The Lindy Effect is a fascinating idea that predicts how long something will last...especially when the thing is a non-living entity....

Human beings make this automatic assumption that the longer something lasts, the shorter its remaining life. Between a toddler and a grandparent, the toddler will almost invariably outlive the grandparent.

However, the Lindy Effect says the exact opposite. The longer something lasts, the longer its remaining life.

If a Broadway show in New York has run successfully for 100 days, it is expected to run for another 100 days. If it had a 200 hundred day run, it'll get 200 days more.

The concept works for books as well. Take, for example, Leo Tolstoy's classic War and Peace. Now in its 149th year, the book lives on. If you were to believe the Lindy Effect, the book is expected to survive another 149 years.

Or for that matter, consider the religious epics, the Ramayana, the Bhagavad Gita or the Bible. Been around for thousands of years, they can be expected to last the same duration if the Lindy Effect is to be believed.

Kind of makes sense, isn't it? All these classics are based on timeless ideas that seldom go out of fashion.

Ideas that are extremely fundamental and form the bedrock of our civilization. And therefore, if the books around them have been in print for hundreds of years, they could be expected to be in print for an equal number of years in the future.

A small piece of reading advice. If you want to extract the maximum learning out of a book, try reading the ones that have been around the longest. Use the Lindy Effect to your advantage.
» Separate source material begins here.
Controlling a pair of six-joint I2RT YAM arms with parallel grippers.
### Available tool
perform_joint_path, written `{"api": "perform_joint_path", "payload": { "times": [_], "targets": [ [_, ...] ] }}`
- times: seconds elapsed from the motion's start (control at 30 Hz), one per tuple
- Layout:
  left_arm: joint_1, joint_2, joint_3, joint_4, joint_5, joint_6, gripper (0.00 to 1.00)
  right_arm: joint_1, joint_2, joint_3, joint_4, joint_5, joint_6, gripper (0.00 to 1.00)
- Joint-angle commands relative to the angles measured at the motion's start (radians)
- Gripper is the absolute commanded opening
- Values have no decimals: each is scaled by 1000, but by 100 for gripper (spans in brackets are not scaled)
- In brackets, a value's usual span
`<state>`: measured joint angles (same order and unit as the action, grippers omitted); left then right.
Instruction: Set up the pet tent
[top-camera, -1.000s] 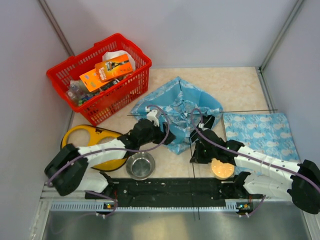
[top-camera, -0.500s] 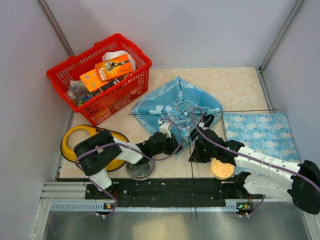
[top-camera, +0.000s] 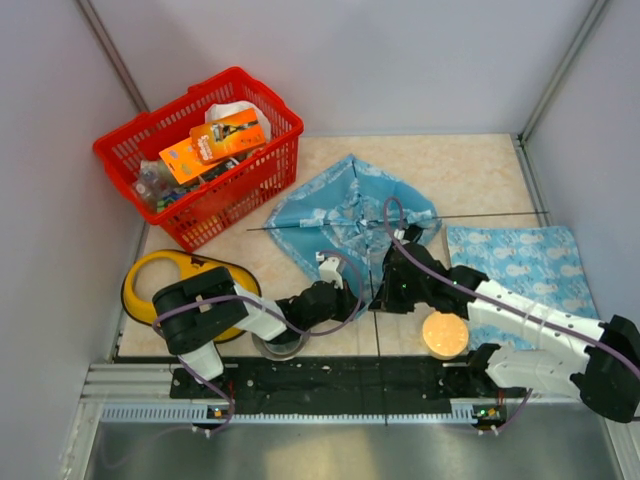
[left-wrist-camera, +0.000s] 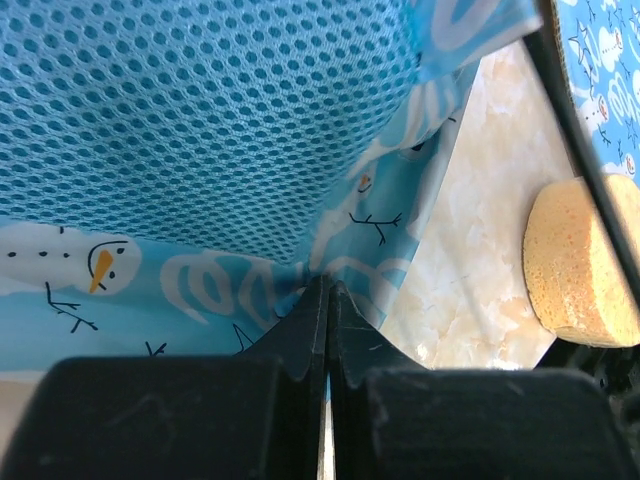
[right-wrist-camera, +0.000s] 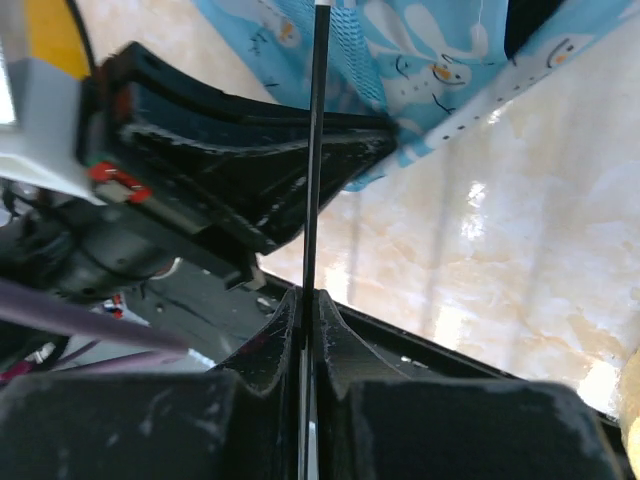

Let us come back to the question I asked at the start. What about stocks? Can the Lindy Effect be used to pick timeless stocks from the stock market? After all, if the phenomenon works so well in the realm of books and plays, it should work equally well in investing.

Well, both yes and no.

Come to think of it, Warren Buffett can be considered a poster boy for the Lindy Effect.

He will never invest in a stock that has not been around for at least 15-20 years. If a stock must be around for the next 15-20 years, his typical time horizon, it should at least be that old.

However, does he invest in every such company? Certainly not.

The Lindy Effect works in the realm of ideas and while a company may be founded on the principle of timeless ideas, it makes money by selling products and services that are perishable.

Tomorrow, another company can emerge using the same timeless ideas, and come up with better products or services. And this is where you as an investor are required to use your judgement.

Which is why Warren Buffett is such a genius. He not only excels at zeroing in on companies that are based on the timeless idea of being the lowest cost producer, or being indispensable to its consumers, but also have products or services that cannot be easily replaced.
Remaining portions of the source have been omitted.